What to work on:
Repeat the listing exactly. Any picture in it should be left out of the copy.

Stored data:
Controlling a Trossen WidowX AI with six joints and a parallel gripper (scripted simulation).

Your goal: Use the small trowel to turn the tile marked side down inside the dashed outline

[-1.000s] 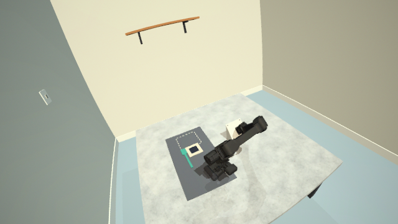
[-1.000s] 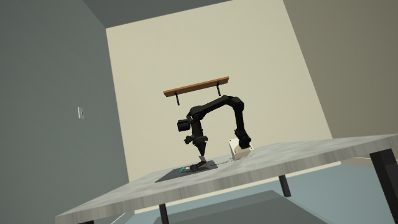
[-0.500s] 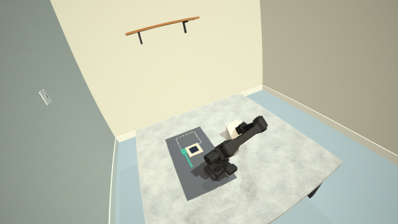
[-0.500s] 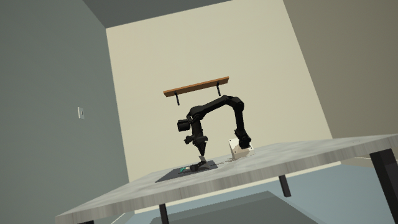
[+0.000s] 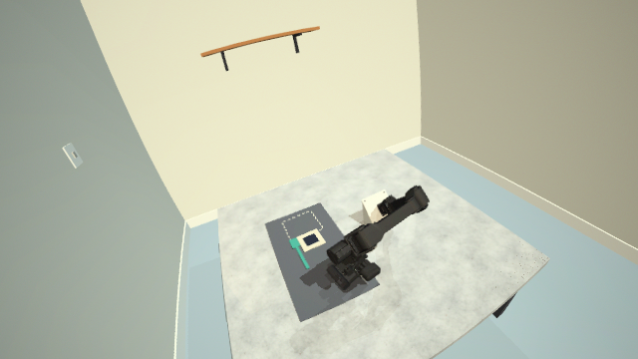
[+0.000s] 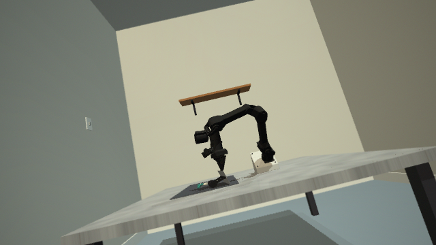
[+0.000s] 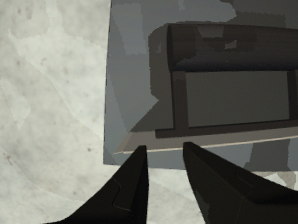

Solved exercise:
Controlling a Trossen WidowX AI with six joints and a parallel gripper (scripted simulation).

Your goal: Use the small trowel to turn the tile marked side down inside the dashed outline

[-1.000s] 
[-1.000s] 
[-0.500s] 
[-0.500s] 
[+0.000s] 
[+0.000s] 
[+0.000s] 

No further output remains for this exercise.